* GIVEN MATERIAL:
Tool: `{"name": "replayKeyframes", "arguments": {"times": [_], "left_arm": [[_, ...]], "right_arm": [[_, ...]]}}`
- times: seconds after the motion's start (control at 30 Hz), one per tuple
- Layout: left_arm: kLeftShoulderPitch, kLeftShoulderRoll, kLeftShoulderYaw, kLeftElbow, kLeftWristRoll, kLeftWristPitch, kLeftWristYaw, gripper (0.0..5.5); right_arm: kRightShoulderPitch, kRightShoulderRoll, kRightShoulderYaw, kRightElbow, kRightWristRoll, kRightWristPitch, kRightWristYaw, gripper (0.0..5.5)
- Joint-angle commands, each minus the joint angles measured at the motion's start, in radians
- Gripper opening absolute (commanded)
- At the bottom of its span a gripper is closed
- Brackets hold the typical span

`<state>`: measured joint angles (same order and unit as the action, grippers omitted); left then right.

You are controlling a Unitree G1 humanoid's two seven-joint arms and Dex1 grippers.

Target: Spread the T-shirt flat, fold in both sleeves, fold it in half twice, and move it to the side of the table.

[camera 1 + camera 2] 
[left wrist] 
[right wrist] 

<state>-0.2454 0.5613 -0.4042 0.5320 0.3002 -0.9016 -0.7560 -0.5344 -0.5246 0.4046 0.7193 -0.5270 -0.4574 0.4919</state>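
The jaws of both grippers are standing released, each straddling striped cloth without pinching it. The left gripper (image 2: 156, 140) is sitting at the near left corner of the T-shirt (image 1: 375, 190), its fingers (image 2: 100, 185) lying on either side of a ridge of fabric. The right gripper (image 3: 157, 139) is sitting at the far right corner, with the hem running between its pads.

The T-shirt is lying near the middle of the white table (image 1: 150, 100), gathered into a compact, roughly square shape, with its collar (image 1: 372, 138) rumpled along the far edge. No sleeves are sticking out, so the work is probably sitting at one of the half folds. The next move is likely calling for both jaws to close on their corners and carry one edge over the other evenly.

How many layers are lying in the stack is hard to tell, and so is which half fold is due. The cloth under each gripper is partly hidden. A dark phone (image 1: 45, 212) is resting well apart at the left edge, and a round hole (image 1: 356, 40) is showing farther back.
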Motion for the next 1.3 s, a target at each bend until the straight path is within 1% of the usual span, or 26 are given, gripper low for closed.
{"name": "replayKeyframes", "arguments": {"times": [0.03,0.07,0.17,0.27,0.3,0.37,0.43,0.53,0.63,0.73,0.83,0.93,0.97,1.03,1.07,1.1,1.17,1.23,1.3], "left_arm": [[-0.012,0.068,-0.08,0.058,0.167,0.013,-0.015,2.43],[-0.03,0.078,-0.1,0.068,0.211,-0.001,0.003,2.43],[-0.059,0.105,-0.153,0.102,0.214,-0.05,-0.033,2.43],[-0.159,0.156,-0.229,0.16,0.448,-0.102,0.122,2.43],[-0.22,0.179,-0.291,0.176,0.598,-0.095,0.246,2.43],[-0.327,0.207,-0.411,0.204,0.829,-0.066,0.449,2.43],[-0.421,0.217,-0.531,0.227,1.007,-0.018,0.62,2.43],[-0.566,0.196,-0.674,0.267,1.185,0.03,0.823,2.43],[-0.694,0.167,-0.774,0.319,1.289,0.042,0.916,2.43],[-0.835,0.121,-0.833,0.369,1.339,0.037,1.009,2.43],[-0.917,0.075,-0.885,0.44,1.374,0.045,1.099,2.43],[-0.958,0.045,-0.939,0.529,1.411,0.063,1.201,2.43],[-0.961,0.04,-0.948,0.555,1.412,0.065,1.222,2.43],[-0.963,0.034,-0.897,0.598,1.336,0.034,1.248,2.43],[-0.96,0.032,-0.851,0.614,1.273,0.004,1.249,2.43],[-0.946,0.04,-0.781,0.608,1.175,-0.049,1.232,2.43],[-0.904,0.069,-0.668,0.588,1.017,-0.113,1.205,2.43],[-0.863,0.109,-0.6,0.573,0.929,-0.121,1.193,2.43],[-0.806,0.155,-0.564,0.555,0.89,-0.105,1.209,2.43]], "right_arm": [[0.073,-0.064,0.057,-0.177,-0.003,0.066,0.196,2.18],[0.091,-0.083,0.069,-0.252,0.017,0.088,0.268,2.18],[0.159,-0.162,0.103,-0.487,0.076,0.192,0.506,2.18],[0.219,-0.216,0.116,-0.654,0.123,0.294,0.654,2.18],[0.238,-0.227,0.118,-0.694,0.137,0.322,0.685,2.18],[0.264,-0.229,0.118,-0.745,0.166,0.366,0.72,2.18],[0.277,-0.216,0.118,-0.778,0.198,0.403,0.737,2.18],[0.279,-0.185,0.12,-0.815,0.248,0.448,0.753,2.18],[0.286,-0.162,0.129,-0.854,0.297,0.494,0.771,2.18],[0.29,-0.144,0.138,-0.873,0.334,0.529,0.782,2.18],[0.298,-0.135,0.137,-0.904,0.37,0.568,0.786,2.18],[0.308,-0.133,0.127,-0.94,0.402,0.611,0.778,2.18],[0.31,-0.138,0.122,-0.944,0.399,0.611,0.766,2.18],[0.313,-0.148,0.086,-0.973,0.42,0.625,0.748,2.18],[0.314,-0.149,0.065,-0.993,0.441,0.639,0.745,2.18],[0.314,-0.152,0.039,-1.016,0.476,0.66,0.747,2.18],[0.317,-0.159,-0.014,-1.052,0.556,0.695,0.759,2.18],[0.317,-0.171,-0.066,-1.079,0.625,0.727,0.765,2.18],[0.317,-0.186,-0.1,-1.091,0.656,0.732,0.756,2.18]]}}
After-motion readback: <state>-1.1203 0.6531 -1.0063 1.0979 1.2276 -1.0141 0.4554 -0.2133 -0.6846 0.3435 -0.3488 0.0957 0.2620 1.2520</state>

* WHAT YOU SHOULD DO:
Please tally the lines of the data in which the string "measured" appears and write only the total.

* THE COMPLETED TASK:
2